Print out the data below with every line intact.

* [Input data]
#####

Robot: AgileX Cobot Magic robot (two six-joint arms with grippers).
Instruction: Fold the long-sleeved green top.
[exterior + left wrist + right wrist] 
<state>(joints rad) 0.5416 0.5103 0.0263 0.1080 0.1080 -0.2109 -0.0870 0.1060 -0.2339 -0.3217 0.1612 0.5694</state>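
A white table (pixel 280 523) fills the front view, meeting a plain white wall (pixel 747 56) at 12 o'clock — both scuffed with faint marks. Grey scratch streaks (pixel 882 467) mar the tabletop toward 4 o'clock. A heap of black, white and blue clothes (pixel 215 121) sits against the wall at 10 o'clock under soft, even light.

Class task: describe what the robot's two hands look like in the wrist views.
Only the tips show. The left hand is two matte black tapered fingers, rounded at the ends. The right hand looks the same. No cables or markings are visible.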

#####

* [Final answer]
Robot: AgileX Cobot Magic robot (two six-joint arms with grippers).
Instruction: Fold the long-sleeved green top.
[exterior + left wrist + right wrist] 
<state>(joints rad) 0.5416 0.5103 0.0263 0.1080 0.1080 -0.2109 -0.0870 0.1060 -0.2339 -0.3217 0.1612 0.5694</state>
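A white table (pixel 280 523) fills the front view, meeting a plain white wall (pixel 747 56) at 12 o'clock — both scuffed with faint marks. Grey scratch streaks (pixel 882 467) mar the tabletop toward 4 o'clock. A heap of black, white and blue clothes (pixel 215 121) sits against the wall at 10 o'clock under soft, even light.

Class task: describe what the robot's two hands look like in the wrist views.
Only the tips show. The left hand is two matte black tapered fingers, rounded at the ends. The right hand looks the same. No cables or markings are visible.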

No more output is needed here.